OH-O- qubits at DNA and RNA level
Consider first the DNA and RNA level.
- For quartz only the OH-O- qubits are realized. If the hierarchy is realized, OH-O- qubits should be realized also for DNA and RNA. This suggests an elegant resolution of a long standarding problem of how to get 64 dark DNA codons (6 bits) instead of 32 codons (5 bits). If codons correspond to 3 dark protons, proton spin would give only 3 bits and 8 different codons for a single DNA strand. I have considered several new physics solutions to the problem but none of them is completely satisfactory.
- Could OH-O- qubit for the proton defining spin qubit given an additional qubit for each DNA letter (dark proton) assignable to the phosphate provide a solution to the problem: one would obtain 8× 8=64 codons for DNA and RNA. Amino acids contain only a single COOH group so that they can have only a single OH-O- qubit.

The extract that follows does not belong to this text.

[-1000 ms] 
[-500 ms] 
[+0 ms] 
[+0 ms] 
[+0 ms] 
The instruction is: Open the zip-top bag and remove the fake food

There is however a problem. The spins of electron and dark proton sum up to spin 0 had one cannot speak of proton spin as a degree of freedom. Could one consider the entire DNA double strand as a realization of the genetic code so that each base pair would correspond to two OH-O- phosphate qubits?
- What about RNA? The differences between DNA and RNA suggest another solution to the problem. The riboses of RNA contain OH group making RNA unstable, which means that RNA is dynamical as required by quantum computational activities. In DNA the OH group of the ribose is missing so that DNA is stable unless entire double strands represent the dark code. Does the ribose OH give an additional OH-O- qubit for RNA and does the instability reflect the occurrence of quantum computation-like activities? Each RNA letter would have 2 OH-O- qubits and there would be 64 dark codons (6 qubits) realized in this sense completely dynamically!
- The chemical variants of codons are non-dynamical and could have an interpretation as a slowly varying long term memory. This forces us to ask what one really means with the dark variant of the genetic code. The simplest assumption is that the dark codons correspond to dynamical OH bonds able to transform to O-?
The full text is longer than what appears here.